Retype the data exactly, from its first line to the line containing "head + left", including both, and skip any picture.

........

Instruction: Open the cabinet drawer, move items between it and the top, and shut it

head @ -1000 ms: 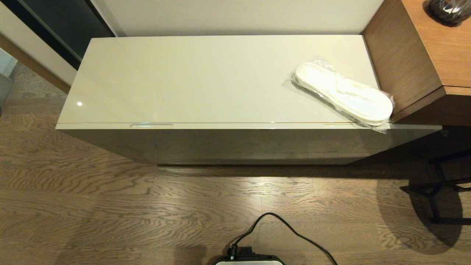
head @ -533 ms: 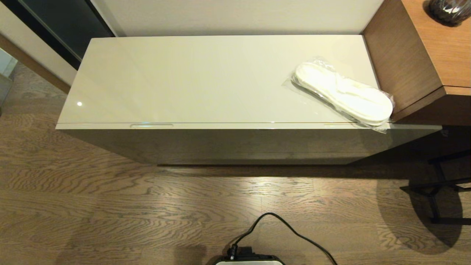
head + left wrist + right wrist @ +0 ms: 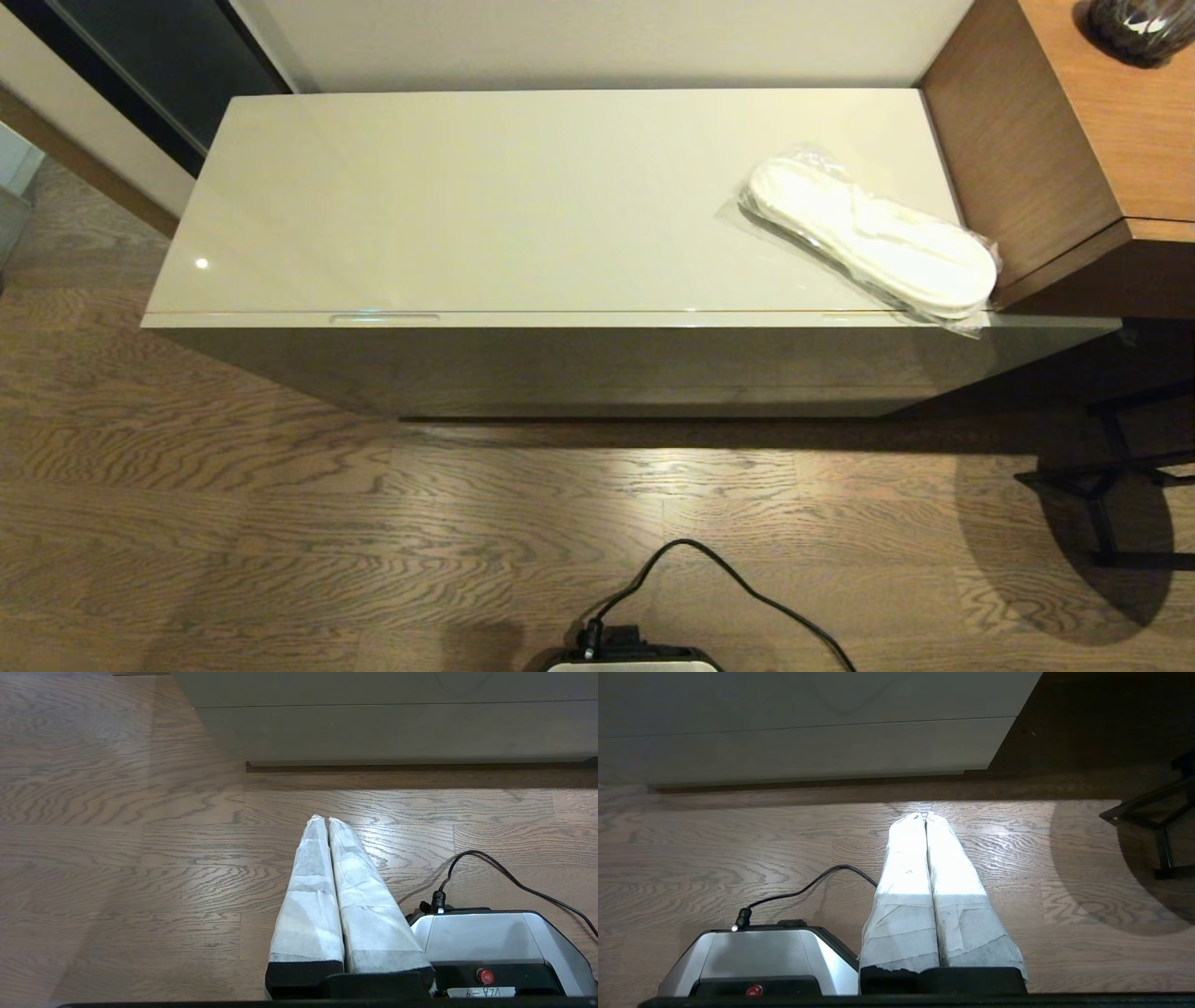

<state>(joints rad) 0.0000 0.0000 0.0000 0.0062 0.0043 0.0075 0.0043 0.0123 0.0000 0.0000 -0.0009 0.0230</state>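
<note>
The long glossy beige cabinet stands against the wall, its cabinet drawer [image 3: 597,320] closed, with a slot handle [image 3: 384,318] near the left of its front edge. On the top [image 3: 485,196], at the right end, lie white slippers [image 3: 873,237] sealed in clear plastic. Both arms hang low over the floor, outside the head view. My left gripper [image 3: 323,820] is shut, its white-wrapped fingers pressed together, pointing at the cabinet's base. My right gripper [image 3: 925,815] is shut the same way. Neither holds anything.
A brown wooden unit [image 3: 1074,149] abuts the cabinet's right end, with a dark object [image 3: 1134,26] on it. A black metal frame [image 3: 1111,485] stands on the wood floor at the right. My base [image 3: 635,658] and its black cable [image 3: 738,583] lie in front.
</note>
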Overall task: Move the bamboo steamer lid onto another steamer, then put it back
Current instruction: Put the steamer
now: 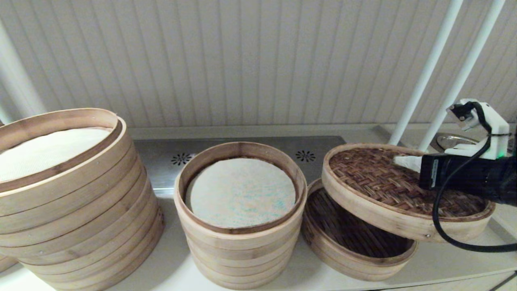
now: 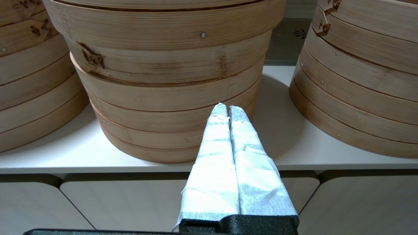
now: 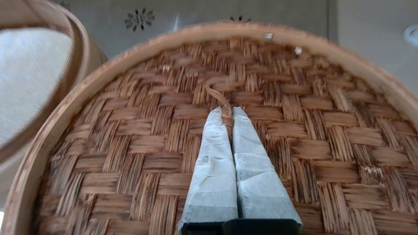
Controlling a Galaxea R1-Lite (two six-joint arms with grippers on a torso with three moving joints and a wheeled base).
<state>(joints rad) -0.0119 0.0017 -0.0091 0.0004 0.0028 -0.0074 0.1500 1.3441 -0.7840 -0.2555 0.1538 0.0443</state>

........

**The answer:**
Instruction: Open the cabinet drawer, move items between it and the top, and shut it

head @ -1000 ms: 
head @ -533 ms: 
head + left wrist + right wrist @ +0 ms: 

For this exercise, the work is now complete.